Items from a dataset:
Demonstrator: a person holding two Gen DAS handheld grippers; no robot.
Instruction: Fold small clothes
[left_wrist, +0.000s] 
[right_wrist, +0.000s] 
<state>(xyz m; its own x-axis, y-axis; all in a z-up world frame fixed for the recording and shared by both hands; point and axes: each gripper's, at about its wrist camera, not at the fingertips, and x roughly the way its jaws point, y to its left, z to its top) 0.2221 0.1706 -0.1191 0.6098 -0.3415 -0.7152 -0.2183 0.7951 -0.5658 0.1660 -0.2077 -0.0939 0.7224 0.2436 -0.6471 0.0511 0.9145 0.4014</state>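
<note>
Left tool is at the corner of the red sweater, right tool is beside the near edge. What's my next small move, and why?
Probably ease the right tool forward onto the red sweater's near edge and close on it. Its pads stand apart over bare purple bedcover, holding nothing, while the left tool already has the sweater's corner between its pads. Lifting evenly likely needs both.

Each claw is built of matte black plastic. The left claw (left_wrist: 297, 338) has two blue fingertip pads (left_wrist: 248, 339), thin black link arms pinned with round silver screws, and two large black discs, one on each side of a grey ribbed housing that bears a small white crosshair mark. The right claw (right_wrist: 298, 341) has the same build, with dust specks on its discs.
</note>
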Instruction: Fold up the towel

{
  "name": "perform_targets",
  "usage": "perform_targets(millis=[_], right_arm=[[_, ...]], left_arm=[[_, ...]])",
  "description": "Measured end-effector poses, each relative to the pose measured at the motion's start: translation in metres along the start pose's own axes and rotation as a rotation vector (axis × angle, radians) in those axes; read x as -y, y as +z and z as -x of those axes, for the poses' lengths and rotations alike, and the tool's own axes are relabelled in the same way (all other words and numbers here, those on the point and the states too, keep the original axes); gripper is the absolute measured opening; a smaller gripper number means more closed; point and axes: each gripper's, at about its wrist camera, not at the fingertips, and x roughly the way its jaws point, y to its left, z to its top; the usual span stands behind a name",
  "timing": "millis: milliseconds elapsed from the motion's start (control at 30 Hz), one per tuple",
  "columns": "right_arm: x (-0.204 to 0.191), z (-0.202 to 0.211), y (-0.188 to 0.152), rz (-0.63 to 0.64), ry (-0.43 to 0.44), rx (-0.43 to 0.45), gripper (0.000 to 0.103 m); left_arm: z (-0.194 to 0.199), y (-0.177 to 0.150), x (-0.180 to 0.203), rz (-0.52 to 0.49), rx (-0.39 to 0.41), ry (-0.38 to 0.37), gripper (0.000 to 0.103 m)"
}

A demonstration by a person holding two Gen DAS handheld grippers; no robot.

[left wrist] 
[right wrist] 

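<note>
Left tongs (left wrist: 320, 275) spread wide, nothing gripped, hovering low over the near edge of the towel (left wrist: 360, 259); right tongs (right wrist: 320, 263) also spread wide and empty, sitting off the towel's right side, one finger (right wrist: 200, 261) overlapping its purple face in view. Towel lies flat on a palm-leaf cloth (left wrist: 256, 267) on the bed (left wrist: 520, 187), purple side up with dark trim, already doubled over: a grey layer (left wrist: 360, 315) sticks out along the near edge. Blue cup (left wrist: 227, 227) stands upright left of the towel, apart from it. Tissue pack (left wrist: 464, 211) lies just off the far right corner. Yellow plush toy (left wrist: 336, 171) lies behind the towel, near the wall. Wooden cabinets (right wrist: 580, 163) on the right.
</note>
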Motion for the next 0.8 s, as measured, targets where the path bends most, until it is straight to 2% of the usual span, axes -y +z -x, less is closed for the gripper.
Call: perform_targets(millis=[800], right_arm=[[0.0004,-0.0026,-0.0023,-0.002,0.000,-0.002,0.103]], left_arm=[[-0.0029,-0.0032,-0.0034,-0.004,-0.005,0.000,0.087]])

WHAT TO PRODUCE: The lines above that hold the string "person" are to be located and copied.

ANSWER TO THIS TASK:
Demonstrator: a person holding two Gen DAS handheld grippers; no robot.
A demonstration by a person holding two Gen DAS handheld grippers; no robot.

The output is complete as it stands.